16th Dec 2017, 12:23 PM
Kuba Siekierzyński
Kuba Siekierzyński - avatar
+ 5
I am using Python. I have a basic knowledge of R, but haven't been doing much with it. Python seems to me more versatile, as I can deploy my work into an online application with it. Plus, I am not sure if R has a rich neural network library..?
16th Dec 2017, 1:23 PM
Kuba Siekierzyński
Kuba Siekierzyński - avatar
+ 4
R is mainly used when the data analysis task requires standalone computing or analysis on individual servers. It’s great for exploratory work, and it's handy for almost any type of data analysis because of the huge number of packages and readily usable tests that often provide you with the necessary tools to get up and running quickly.
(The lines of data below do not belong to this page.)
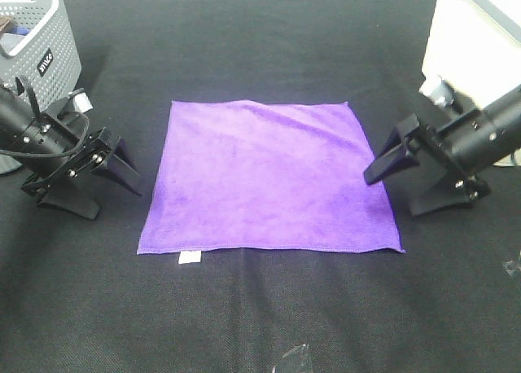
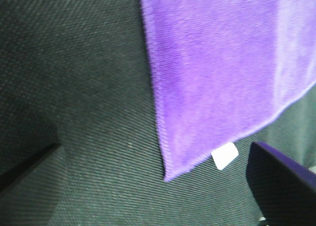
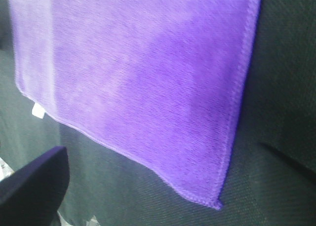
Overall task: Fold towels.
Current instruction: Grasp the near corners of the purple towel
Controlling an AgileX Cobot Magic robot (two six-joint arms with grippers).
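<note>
Since the purple towel point(image 1: 269, 177) lies flat and unfolded in a single layer at the middle of the black table cover point(image 1: 260, 324), we see all four of its stitched edges from the high camera. Its small white tag point(image 1: 189, 258) pokes out from the near hem, close to the corner at 7 o'clock, and rests on the cover. Faint creases run along the far edge, toward 12 o'clock.

At 9 o'clock from the towel we find the left gripper point(image 1: 114, 200), just beside the cloth but apart from it. Its jaws stand wide and grip nothing. Through its wrist camera we see one dark finger point(image 2: 281, 186) near the tag point(image 2: 225, 155).

At 3 o'clock sits the right gripper point(image 1: 395, 195), likewise spread wide and empty. One fingertip reaches the towel's edge in the high view, and we cannot tell whether it touches. Its wrist camera shows a blurred finger point(image 3: 29, 186) and the towel's stitched near corner.

Farther out, a grey perforated basket point(image 1: 37, 39) stands at 10 o'clock and a white box point(image 1: 472, 31) at 2 o'clock.
</note>
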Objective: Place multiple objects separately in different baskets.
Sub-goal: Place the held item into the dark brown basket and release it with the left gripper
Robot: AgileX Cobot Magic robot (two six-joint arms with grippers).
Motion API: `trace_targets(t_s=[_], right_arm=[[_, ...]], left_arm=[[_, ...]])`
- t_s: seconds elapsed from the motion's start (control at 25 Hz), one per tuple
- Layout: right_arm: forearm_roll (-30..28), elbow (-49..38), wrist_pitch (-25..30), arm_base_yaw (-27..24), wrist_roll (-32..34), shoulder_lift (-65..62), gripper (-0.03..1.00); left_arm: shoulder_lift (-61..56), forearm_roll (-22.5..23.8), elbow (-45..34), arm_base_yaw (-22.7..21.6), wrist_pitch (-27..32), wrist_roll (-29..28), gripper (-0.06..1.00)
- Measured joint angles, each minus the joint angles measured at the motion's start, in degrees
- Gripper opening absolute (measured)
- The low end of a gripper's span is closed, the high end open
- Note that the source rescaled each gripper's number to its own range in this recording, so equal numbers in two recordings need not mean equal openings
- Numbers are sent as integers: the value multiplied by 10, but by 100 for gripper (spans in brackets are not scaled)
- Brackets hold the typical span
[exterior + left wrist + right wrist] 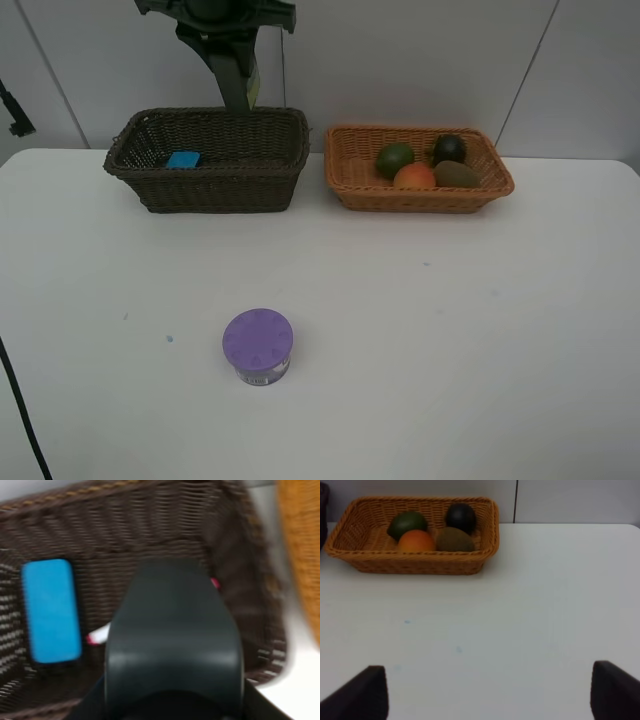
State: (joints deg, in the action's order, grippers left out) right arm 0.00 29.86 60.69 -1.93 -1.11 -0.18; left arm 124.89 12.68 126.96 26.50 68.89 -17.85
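white tabletop [450, 330] against a pale panelled wall, with two wicker baskets along its far edge: the dark brown basket [205, 185] on the left and the light orange basket [420, 195] on the right. the orange one holds the fruit, packed close together: lime [395, 160], mangosteen [449, 148], peach [414, 177] and kiwi [456, 174].

the step in hand looks like delivering the dark green bottle [172, 645] into the brown basket. the left gripper [228, 60] hangs over that basket, and in the left wrist view the bottle fills the middle, apparently clamped in its grip. below it lie the blue eraser [50, 610], toward the basket's left, and the red-capped marker [98, 634].

the next move, as i judge it, calls for lowering the bottle clear of the marker and letting go. after that comes the purple-lidded jar [257, 345], which stands alone on the near table, left of centre. the right gripper [490, 695] hovers over bare table with its fingers spread wide and nothing between them.

the left wrist view is smeared. the bottle hides the left fingers, so the grip is inferred, and it also covers the marker's middle. the right gripper lies outside the high view.
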Motion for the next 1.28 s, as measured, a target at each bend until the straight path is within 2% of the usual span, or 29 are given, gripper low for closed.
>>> trace_targets(t_s=[0.48, 1.2, 1.24, 1.28], right_arm=[[0, 0, 0, 0, 0, 0, 94], [0, 0, 0, 0, 0, 0, 94], [0, 0, 0, 0, 0, 0, 94], [0, 0, 0, 0, 0, 0, 94]], left_arm=[[84, 3, -4, -54, -2, 20, 38], [101, 14, -5, -61, -2, 55, 38], [101, 15, -5, -61, -2, 59, 38], [101, 17, -5, -61, -2, 61, 43]])
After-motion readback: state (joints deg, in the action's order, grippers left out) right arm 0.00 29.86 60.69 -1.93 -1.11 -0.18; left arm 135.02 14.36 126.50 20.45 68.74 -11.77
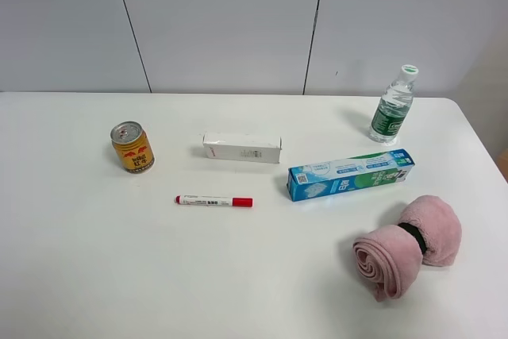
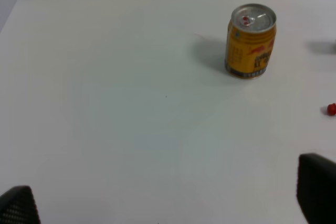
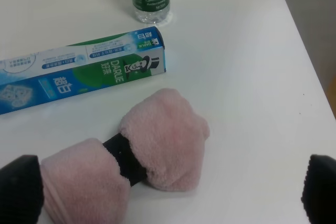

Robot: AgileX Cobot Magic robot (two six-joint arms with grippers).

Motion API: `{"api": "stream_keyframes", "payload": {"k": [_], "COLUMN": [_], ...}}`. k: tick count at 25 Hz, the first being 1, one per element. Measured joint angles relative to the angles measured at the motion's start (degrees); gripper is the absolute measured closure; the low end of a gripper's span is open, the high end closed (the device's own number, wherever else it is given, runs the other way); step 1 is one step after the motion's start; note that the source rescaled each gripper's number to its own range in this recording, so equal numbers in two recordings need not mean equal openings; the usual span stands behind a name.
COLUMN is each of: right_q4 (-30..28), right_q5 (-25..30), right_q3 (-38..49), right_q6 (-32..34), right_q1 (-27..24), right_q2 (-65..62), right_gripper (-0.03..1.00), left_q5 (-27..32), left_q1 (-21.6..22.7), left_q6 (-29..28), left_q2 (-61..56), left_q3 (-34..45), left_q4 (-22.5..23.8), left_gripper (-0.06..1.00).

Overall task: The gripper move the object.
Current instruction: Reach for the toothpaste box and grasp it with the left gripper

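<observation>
Two grippers, both spread wide and holding nothing. The left gripper [image 2: 168, 198] hangs over bare white worktop [image 2: 105, 103] near a yellow drink can [image 2: 251, 41], and the right gripper [image 3: 168, 190] sits above a rolled pink towel with a black band [image 3: 163, 145]. The long slim blue-and-white toothpaste carton with a green end [image 1: 351, 175] lies flat on the right half of the worktop. It's between a plain white carton [image 1: 242, 148] and a clear water bottle with a green label [image 1: 393, 105], near the towel but not touching it.

My guess on handling: the toothpaste carton is light, thin stiff card, glossy so a bit slippery, and it'll dent if squeezed hard. I'd pinch it across the narrow width around the middle, otherwise a long box like that will tip or swing.

Stuff you can't see: neither arm shows in the high view, and the wrist views only catch the dark fingertips [image 3: 18, 187]. The right wrist view cuts off the toothpaste carton's blue end and the bottle's top. The red-capped marker [image 1: 214, 201] is just a red dot at the edge of the left wrist view.
</observation>
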Motion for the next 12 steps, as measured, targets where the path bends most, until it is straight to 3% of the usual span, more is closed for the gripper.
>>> {"api": "stream_keyframes", "payload": {"k": [12], "right_q4": [0.00], "right_q5": [0.00], "right_q3": [0.00], "right_q6": [0.00], "right_q1": [0.00], "right_q2": [0.00], "right_gripper": [-0.03], "left_q5": [0.00], "left_q1": [0.00], "left_q6": [0.00], "left_q2": [0.00], "left_q3": [0.00], "left_q4": [0.00], "left_gripper": [-0.06]}}
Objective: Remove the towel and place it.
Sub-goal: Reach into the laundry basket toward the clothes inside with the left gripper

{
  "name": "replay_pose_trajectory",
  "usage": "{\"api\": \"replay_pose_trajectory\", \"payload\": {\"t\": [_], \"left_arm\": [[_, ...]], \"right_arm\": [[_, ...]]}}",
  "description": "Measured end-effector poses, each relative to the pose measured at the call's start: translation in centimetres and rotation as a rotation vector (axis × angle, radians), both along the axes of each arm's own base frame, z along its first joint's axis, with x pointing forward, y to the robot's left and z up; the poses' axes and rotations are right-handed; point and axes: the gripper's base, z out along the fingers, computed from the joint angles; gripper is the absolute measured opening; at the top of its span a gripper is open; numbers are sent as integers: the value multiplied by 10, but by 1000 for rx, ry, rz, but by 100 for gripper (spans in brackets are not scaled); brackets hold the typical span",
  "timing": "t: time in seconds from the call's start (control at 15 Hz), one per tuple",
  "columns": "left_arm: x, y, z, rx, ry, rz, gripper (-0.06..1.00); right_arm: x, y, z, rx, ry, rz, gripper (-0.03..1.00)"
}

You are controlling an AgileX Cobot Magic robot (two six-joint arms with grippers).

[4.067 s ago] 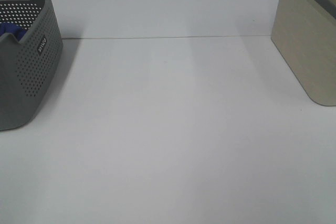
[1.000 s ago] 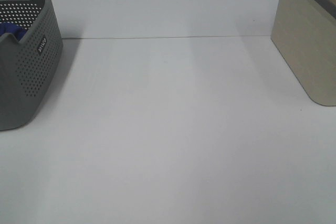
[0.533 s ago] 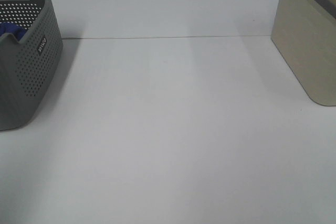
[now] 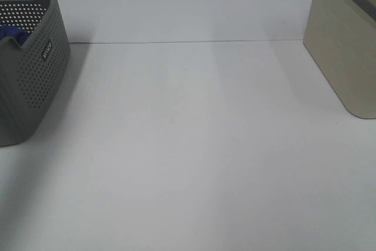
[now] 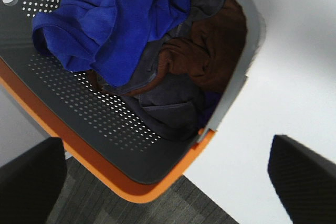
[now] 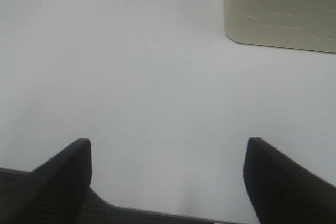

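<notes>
Gaping wide: left hand [image 5: 168, 182] above towel [image 5: 115, 24] in grey basket [image 5: 105, 119], right hand [image 6: 170, 182] above table [image 6: 157, 77]; label [image 4: 47, 51] unreadable.

The grey basket [image 4: 35, 80] at the left is cut off by the edge, and its wall hides most of the towel [image 4: 10, 32]. Its label [image 4: 46, 51] is too small to read. The beige box [image 4: 343, 57] on the right is cut off too. The towel covers part of a brown cloth [image 5: 210, 51] and a dark grey cloth [image 5: 170, 111].
</notes>
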Motion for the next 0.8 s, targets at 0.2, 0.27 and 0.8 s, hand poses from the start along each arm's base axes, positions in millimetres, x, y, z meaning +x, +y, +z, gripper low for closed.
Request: {"api": "replay_pose_trajectory", "payload": {"t": [0.2, 0.27, 0.8], "left_arm": [[68, 11, -19, 137, 61, -23, 99], [88, 14, -28, 171, 78, -40, 99], [191, 39, -149, 297, 144, -166, 99]], "right_arm": [[0, 0, 0, 0, 0, 0, 78], [0, 0, 0, 0, 0, 0, 78], [0, 0, 0, 1, 0, 1, 78]]}}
R can even be part of a big data solution. When getting started with R, a good first step is to install the amazing RStudio IDE.  Once this is done, we recommend you to have a look at the following popular packages: dplyr, plyr and data.table to easily manipulate packages, stringr to manipulate strings, zoo to work with regular and irregular time series, ggvis, lattice, and ggplot2 to visualize data, andcaret for machine learning When and how to use Python? You can use Python when your data analysis tasks need to be integrated with web apps or if statistics code needs to be incorporated into a production database. Being a fully fledged programming language, it’s a great tool to implement algorithms for production use. While the infancy of Python packages for data analysis was an issue in the past, this has improved significantly over the years. Make sure to install NumPy /SciPy (scientific computing) and pandas (data manipulation) to make Python usable for data analysis.  Also have a look at matplotlib to make graphics, and scikit-learn for machine learning. Unlike R, Python has no clear “winning” IDE. We recommend you to have a look at Spyder, IPython Notebook and Rodeo to see which one best fits your needs.
16th Dec 2017, 12:20 PM
Bits!
+ 2
R: Pros and Cons Pro: A picture says more than a thousands words Pro: R ecosystem Pro: R lingua franca of data science Pro/Con: R is slow Con: R has a steep learning curve R’s learning curve is non-trivial, especially if you come from a GUI for your statistical analysis. Even finding packages can be time consuming if you’re not familiar with it. Python: Pros and Cons Pro: IPython Notebook Pro: A general purpose language Pro: A multi purpose language Pro/Con: Visualizations Con: Python is a challenger
16th Dec 2017, 12:24 PM
Bits!
+ 1
Cool. Thanks for all the detailed answers. Are you personally using R or Python too for data analysis? I'll definitely look into all of this and try to apply my basic syntax knowledge of Python I got from SoloLearn... :)
16th Dec 2017, 1:21 PM
Fabian Habersack
Fabian Habersack - avatar